◆ TASK ITEM ◆
Lines from the line with "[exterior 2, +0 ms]" to the line with "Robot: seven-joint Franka" in the entries below, and only those, must be output exactly, with both ends included.
================================
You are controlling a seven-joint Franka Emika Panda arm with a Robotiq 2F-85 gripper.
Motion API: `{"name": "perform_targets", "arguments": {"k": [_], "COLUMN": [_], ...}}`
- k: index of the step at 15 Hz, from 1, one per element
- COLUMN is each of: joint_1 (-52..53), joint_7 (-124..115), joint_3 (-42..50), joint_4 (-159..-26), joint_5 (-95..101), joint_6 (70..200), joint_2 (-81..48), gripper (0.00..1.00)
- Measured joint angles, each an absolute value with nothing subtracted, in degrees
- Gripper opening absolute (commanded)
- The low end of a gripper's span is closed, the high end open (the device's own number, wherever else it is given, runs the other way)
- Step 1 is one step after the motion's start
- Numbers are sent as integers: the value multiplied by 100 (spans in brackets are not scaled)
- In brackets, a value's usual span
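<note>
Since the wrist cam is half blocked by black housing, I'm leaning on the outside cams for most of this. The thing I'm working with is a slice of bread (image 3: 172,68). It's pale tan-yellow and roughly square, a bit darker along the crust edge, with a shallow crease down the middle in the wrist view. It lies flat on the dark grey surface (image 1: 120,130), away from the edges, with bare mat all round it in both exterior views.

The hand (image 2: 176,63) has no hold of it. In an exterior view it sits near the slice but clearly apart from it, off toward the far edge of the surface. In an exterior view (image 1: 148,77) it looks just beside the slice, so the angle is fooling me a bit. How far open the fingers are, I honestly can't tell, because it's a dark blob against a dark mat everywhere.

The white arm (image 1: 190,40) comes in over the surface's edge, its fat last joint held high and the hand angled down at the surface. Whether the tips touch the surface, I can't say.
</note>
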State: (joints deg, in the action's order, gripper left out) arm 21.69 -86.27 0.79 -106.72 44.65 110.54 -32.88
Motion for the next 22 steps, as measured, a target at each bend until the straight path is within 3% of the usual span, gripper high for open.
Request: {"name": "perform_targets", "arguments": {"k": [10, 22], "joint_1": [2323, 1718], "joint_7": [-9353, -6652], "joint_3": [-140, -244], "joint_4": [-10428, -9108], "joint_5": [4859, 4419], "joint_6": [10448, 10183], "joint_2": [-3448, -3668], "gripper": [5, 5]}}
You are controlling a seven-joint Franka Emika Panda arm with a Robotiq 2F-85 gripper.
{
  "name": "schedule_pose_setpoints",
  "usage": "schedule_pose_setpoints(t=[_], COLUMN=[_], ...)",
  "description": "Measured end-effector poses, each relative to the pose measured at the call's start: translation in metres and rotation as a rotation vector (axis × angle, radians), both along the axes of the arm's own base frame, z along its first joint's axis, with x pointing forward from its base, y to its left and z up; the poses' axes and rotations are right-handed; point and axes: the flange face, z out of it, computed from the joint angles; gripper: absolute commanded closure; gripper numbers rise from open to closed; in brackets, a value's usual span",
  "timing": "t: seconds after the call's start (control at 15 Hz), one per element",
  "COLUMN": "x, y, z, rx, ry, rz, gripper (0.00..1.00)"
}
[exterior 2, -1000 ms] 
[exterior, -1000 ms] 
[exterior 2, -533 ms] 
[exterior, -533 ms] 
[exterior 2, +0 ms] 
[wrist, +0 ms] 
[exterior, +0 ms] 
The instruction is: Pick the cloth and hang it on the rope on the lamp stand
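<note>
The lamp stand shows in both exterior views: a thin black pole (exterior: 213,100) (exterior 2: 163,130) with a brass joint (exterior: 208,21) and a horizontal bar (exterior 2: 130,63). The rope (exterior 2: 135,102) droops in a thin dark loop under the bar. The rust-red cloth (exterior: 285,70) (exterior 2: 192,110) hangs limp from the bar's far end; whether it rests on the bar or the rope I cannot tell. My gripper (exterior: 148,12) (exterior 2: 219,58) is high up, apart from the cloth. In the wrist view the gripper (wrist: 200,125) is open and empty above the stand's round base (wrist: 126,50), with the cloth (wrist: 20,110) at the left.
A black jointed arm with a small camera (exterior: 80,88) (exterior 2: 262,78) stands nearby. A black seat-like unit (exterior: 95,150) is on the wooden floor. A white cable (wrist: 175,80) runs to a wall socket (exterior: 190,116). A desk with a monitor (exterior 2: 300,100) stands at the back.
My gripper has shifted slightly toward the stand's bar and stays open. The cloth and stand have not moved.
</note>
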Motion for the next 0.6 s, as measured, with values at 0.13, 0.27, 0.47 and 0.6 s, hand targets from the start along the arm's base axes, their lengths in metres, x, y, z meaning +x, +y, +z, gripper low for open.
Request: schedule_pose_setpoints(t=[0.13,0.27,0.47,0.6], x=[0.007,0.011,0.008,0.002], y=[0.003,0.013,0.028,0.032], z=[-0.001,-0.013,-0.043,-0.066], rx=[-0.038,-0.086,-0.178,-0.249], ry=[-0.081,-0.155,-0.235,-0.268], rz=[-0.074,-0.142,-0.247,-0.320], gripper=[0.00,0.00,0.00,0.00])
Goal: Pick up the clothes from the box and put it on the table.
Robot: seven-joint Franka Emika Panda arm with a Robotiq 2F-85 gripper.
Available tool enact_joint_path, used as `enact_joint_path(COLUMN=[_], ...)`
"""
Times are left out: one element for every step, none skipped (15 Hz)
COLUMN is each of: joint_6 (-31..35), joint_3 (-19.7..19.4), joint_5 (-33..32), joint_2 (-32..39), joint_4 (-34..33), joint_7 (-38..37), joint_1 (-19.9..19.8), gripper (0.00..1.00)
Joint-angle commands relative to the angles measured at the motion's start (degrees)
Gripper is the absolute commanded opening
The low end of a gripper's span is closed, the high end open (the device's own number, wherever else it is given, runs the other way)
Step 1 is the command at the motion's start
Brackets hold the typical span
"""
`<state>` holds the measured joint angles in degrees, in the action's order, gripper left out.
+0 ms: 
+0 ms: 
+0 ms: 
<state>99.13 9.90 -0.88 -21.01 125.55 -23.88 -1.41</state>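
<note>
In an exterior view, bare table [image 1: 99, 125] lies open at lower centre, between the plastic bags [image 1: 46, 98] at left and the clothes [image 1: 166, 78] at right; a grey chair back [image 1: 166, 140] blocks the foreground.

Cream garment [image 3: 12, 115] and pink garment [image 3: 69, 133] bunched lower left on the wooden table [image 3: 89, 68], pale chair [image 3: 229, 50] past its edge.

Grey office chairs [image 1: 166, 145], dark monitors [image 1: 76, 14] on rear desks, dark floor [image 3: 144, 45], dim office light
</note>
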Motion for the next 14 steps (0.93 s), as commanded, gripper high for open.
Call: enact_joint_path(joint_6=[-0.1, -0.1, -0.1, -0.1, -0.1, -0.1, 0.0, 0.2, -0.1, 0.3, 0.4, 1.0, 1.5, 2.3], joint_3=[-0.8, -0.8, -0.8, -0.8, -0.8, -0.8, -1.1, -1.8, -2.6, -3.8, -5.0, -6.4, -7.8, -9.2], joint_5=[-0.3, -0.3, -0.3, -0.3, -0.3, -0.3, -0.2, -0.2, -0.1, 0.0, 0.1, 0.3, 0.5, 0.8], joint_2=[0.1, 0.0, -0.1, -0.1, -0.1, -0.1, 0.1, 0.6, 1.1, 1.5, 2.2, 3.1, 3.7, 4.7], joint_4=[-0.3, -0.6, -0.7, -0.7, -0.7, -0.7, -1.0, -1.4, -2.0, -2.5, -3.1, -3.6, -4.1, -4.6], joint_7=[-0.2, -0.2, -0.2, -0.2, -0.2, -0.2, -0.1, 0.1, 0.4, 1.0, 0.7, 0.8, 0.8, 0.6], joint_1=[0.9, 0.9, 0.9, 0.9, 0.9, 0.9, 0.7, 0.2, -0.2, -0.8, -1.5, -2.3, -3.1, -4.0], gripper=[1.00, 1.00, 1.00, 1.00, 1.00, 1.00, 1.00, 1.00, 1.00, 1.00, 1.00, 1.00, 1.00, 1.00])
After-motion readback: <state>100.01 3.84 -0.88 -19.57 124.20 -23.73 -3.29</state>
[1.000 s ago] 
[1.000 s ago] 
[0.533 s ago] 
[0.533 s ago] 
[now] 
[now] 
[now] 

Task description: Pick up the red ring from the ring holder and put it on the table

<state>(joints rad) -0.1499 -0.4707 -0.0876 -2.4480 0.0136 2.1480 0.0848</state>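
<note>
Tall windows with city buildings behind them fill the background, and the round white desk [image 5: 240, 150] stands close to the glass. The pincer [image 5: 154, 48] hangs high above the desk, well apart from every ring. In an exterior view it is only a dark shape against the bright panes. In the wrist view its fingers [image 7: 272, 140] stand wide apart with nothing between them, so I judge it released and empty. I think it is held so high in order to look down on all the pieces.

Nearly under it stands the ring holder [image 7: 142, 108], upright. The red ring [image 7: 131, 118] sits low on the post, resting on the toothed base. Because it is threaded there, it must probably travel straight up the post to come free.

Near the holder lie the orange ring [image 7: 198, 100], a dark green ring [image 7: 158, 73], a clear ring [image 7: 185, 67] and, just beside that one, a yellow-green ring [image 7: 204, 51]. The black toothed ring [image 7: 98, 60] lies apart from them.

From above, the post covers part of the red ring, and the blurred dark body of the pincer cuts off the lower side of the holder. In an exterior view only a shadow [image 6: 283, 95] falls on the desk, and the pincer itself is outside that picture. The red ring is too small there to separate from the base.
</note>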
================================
◆ OUTPUT FOR THIS TASK ◆
[exterior 2, +0 ms] 
[wrist, +0 ms] 
[exterior, +0 ms] 
The instruction is: Pick the cloth and hang it on the rope on the lamp stand
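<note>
The lamp stand shows in both exterior views: a thin black pole (exterior: 213,100) (exterior 2: 163,130) with a brass joint (exterior: 208,21) and a horizontal bar (exterior 2: 130,63). The rope (exterior 2: 135,102) droops in a thin dark loop under the bar. The rust-red cloth (exterior: 285,70) (exterior 2: 192,110) hangs limp from the bar's far end; whether it rests on the bar or the rope I cannot tell. My gripper (exterior: 148,12) (exterior 2: 219,58) is high up, apart from the cloth. In the wrist view the gripper (wrist: 200,125) is open and empty above the stand's round base (wrist: 126,50), with the cloth (wrist: 20,110) at the left.
A black jointed arm with a small camera (exterior: 80,88) (exterior 2: 262,78) stands nearby. A black seat-like unit (exterior: 95,150) is on the wooden floor. A white cable (wrist: 175,80) runs to a wall socket (exterior: 190,116). A desk with a monitor (exterior 2: 300,100) stands at the back.
My gripper has shifted slightly toward the stand's bar and stays open. The cloth and stand have not moved.
</note>
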Motion for the next 0.6 s, as measured, with values at 0.13, 0.27, 0.47 and 0.6 s, hand targets from the start along the arm's base axes, their lengths in metres, x, y, z meaning +x, +y, +z, gripper low for open.
Request: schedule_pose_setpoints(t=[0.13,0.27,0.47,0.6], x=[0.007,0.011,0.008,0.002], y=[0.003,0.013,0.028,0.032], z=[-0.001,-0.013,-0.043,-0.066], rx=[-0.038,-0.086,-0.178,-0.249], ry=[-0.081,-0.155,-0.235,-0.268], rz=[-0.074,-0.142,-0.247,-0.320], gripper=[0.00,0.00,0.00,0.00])
Goal: Pick up the clothes from the box and put it on the table.
Robot: seven-joint Franka Emika Panda arm with a Robotiq 2F-85 gripper.

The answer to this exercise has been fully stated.